Toca ponerse pragmáticos, y reconocer el pesado bagaje emocional que el Barcelona arrastra por causa de dos de sus máximos iconos. Es perfectamente normal que los culés solo sean capaces de pensar en Leo Messi y Pep Guardiola con el corazón en la mano. Pero eso también los coloca en una situación de vulnerabilidad casi perpetua y, desde luego, francamente agotadora. Así se hace difícil poner orden a la devoción futbolera de uno y enfocarla hacia lo que debe ser, un rayo láser de ilusión y orgullo que pinte de un rojo fosforescente los objetivos de la temporada. Aunque su fulgor se imposte un poco para no dar el gusto al rival de encontrar solaz en las dudas del contrario.

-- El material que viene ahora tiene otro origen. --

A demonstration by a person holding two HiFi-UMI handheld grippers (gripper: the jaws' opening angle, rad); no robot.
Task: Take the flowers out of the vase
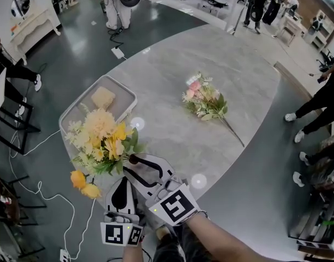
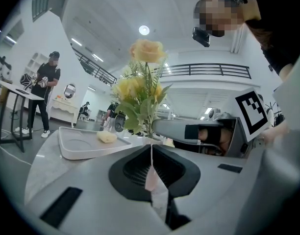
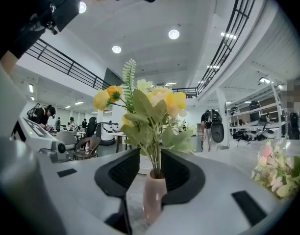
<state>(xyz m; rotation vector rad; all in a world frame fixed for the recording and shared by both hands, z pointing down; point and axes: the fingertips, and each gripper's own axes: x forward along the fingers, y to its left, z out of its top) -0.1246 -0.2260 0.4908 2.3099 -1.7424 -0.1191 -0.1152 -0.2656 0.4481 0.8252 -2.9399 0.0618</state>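
Jaws apart: right gripper [image 3: 151, 156] straddles vase [image 3: 154, 199]

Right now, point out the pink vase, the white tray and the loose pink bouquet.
pink vase [image 3: 154, 202]: right gripper view, its body.
white tray [image 1: 84, 109]: head view, bare inside.
pink bouquet [image 1: 204, 100]: head view, its blossoms.

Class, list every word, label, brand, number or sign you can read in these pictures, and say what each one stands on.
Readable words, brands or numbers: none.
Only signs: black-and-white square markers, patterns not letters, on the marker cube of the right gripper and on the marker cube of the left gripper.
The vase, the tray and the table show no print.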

Por eso hay que agradecerle a nuestro niño Lionel, que siempre lo será, la deferencia no solo de comunicar sino de dar cumplidas explicaciones de sus planes de futuro la semana pasada. Es su elección y solo suya no sublimar el trauma de dos años deprimentes en el nauseabundo PSG exponiéndose sin respiro y a pecho descubierto a un reto competitivo inigualable: estar a la altura de su propia leyenda azulgrana. A muchos nos hubiera encantado que asumiera lo colosal de tamaño reto, pero si somos más ambiciosos que el mejor futbolista de la historia, campeón de absolutamente todo lo campeonable, alguien debería decirnos lo mismo que le digo yo a mi hijo pequeño cuando, después de tirar al patio de luces varias piezas de Lego, se dispone a defenestrar al gato: cariño, hay que saber parar.

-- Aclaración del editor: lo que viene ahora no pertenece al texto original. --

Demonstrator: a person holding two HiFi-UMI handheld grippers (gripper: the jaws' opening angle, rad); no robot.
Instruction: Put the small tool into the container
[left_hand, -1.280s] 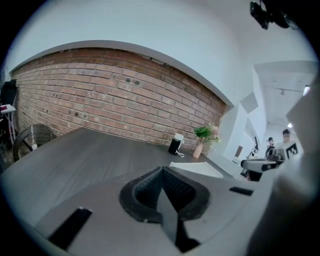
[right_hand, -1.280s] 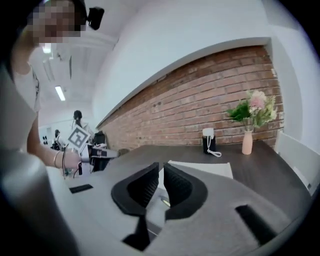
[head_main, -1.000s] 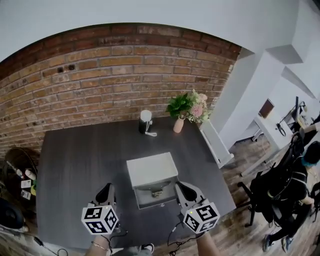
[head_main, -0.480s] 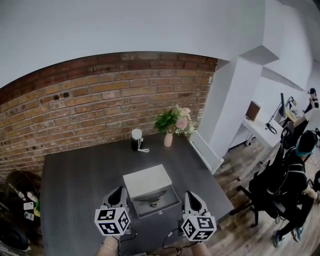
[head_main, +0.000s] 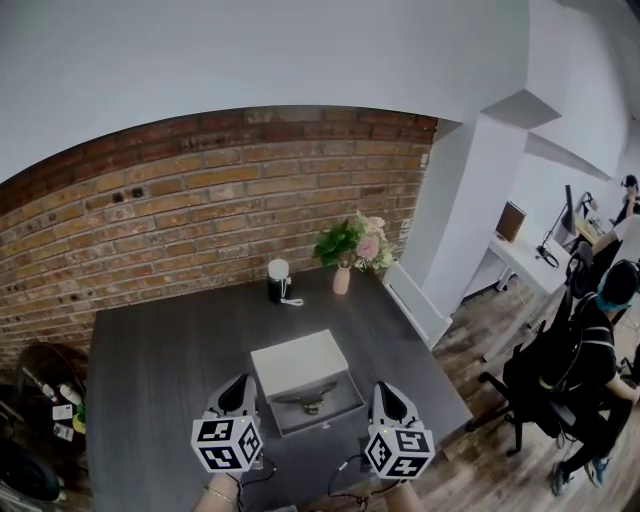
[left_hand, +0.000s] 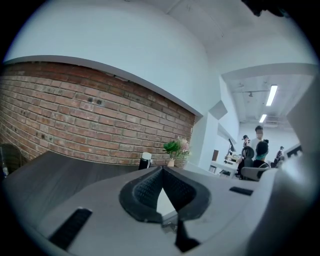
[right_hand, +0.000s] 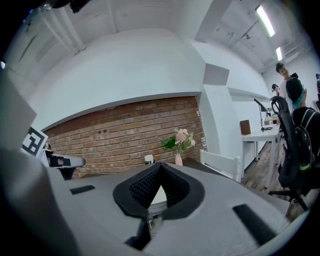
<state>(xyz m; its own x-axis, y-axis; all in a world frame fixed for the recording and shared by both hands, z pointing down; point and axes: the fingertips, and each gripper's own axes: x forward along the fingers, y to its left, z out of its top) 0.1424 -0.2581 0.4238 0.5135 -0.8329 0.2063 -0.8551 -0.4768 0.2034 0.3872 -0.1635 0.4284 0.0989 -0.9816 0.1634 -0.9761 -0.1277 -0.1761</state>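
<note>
Rear: exposed red brick wall (head_main: 200, 205), full width behind the table, with white plaster (head_main: 250, 60) above. To the right, white column (head_main: 460, 200) under a boxed soffit (head_main: 520, 105). Dark grey table (head_main: 150, 350) set against the brick. At its far right corner, vase of flowers (head_main: 350, 248), with a black-and-white cylinder (head_main: 278, 282) near it on the left. White panel (head_main: 415, 305) low along the column foot, beside the table's right edge. Wood-plank floor (head_main: 480, 335) to the right. Beyond, white desk (head_main: 512, 262) and a black office chair (head_main: 515, 385), with a seated person (head_main: 595, 345) in dark clothing. Ceiling strip lights (right_hand: 265, 21) lit. Small clutter (head_main: 50, 400) low at the table's left, not identifiable.
</note>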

El sábado Guardiola añadió a su currículo la Champions lejos del Camp Nou que le faltaba. Y en las horas posteriores se ha demostrado que lo segundo peor después de que Pep pierda que le puede pasar a un barcelonista nostálgico de la hegemonía perdida... es que Pep gane. Antes de que el de Santpedor echara mano siquiera al trofeo ya volaban los dedos acusadores, señalando en todas direcciones a los presuntos artífices de su salida, a los imposibilitadores de su retorno y a quienes lo han acabado empujando a ganar nada menos que el triplete, icono máximo del Barça más hegemónico, en otro sitio. Marginándolo para siempre de un club cuya masa social sufre una pérdida de identidad que, irónicamente, parece su cualidad identitaria más constante.
Al menos, tenemos la certeza de que Xavi y su staff siguen tomando notas del maestro en cuanto a la forma de jugar para dar otra vuelta de tuerca a la evolución del modelo. En especial, flexibilizando la configuración de los centrales, estudiando a fondo las posibilidades para generar espacios en el intervalo y perdiendo el miedo a defender en el área propia como un camino más para ganar. A veces el de Terrassa peca un poco de cagón, como cuando sacó de lateral izquierdo a Marcos Alonso en Milán por si el Inter le remataba algún córner. Pero si se concreta de manera positiva la planificación de las próximas semanas, libre ya el ábaco de Mateu del encaje de un jugador destinado a ser inevitablemente el mejor pagado de la plantilla, el Barça tendrá más herramientas para seguir adelante. Y quizá, si deja al fin de perseguir a sus antiguos ídolos, acote de una vez el espacio para que florezcan otros nuevos.